The EU May Tax Bourbon in Retaliation for a Trump Steel Tariff

Bad news for bourbon distillers.

ctj71081 on Flickr

The Department of Commerce estimates that over 30 percent of the steel in the United States is imported. With domestic steel plants operating at only 71 percent of capacity, there’s a direct line to be drawn – and Donald Trump has drawn it with one of those gigantic Sharpies. In a weird conversation with journalists that was originally off the record and retroactively put on the record – an unusual procedure – Trump told reporters that he was considering both tariffs and quotas to protect U.S. steel. The EU, according to the Financial Times, is preparing a response.

Though Trump specifically calls out China and Russia as major problems in imported steel, neither of those countries are in the top three countries exporting steel to the U.S. – those would be Canada, Brazil, and South Korea. And while none of those are EU members, representatives from the EU told the Financial Times that they would respond in kind to any tariffs on steel.

The EU, reports the Financial Times, is crafting a list of possible U.S. exports to tax for that “in kind” response, and the likeliest candidates come from the agricultural field. (The U.S. does not export much steel to the EU, and only about 4 percent of U.S. steel imports come from Germany, so an eye-for-an-eye tax wouldn’t make sense.) Goods like orange juice and dairy products are specifically called out, but the most interesting is one of the U.S.’s most treasured products: bourbon.

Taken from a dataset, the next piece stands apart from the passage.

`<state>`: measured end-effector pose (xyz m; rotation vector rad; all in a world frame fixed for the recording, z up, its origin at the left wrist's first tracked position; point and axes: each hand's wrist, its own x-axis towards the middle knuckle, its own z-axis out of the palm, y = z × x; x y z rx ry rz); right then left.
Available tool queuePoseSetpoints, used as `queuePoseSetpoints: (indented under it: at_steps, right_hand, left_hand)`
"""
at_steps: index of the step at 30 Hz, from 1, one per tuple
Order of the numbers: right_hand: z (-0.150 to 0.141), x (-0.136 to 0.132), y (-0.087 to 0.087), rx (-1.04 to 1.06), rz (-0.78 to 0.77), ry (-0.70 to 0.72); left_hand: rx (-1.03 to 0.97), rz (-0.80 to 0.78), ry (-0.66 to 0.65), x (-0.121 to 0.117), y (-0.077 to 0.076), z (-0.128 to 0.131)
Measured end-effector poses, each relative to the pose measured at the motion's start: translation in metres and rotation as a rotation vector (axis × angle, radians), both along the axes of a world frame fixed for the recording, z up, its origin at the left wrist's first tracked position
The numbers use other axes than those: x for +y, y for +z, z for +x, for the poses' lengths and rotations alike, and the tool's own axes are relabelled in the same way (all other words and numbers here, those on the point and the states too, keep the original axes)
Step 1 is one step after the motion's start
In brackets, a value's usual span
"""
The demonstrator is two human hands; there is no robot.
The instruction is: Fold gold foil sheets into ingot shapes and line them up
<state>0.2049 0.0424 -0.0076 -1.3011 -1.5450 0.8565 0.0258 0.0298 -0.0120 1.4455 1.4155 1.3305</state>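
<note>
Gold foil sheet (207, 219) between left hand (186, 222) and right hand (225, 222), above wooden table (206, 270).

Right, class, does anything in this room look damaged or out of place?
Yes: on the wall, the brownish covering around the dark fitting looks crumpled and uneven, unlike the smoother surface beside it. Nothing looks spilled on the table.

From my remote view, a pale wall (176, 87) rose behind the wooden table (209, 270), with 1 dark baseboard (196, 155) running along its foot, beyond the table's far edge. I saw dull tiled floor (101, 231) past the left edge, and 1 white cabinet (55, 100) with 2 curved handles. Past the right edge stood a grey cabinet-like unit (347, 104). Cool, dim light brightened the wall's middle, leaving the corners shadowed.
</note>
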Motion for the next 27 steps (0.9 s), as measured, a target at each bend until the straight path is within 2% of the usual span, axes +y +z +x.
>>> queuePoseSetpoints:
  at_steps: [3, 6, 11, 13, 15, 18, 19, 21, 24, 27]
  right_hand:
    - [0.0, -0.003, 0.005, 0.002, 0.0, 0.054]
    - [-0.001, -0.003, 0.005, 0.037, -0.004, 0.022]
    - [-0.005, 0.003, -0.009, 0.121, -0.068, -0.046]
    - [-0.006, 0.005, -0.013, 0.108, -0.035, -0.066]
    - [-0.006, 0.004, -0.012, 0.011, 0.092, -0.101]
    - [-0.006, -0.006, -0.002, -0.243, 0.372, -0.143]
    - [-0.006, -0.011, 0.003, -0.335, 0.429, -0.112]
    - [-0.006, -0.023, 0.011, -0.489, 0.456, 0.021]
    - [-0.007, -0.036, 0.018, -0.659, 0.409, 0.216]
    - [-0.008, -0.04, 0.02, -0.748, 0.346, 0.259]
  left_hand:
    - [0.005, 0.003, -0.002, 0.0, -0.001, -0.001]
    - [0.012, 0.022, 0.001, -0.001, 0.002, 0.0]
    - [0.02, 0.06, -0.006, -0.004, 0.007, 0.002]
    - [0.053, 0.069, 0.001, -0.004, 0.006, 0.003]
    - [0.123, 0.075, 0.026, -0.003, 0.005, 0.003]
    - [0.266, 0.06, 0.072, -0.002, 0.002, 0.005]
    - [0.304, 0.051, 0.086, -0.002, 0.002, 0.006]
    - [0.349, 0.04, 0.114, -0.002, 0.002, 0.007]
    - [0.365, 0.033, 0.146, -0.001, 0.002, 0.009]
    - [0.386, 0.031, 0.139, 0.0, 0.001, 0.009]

Bourbon exports to the EU make up about $130 million; much lower than the estimated $1.5 billion from German steel exports to the U.S. But what makes this worse is that a tax on bourbon would hit the U.S. in a very specific location: 95 percent of bourbon is made in Kentucky…the home state of Senate majority leader Mitch McConnell. Perhaps the EU thinks that anger from his constituents may motivate Senator McConnell to change his mind on the steel issue? Maybe.

A letter from leading economists implored Trump not to enact a steel tariff, claiming that “Additional steel tariffs would actually harm the U.S. economy,” and would damage relationships with important trading partners like Canada and Brazil.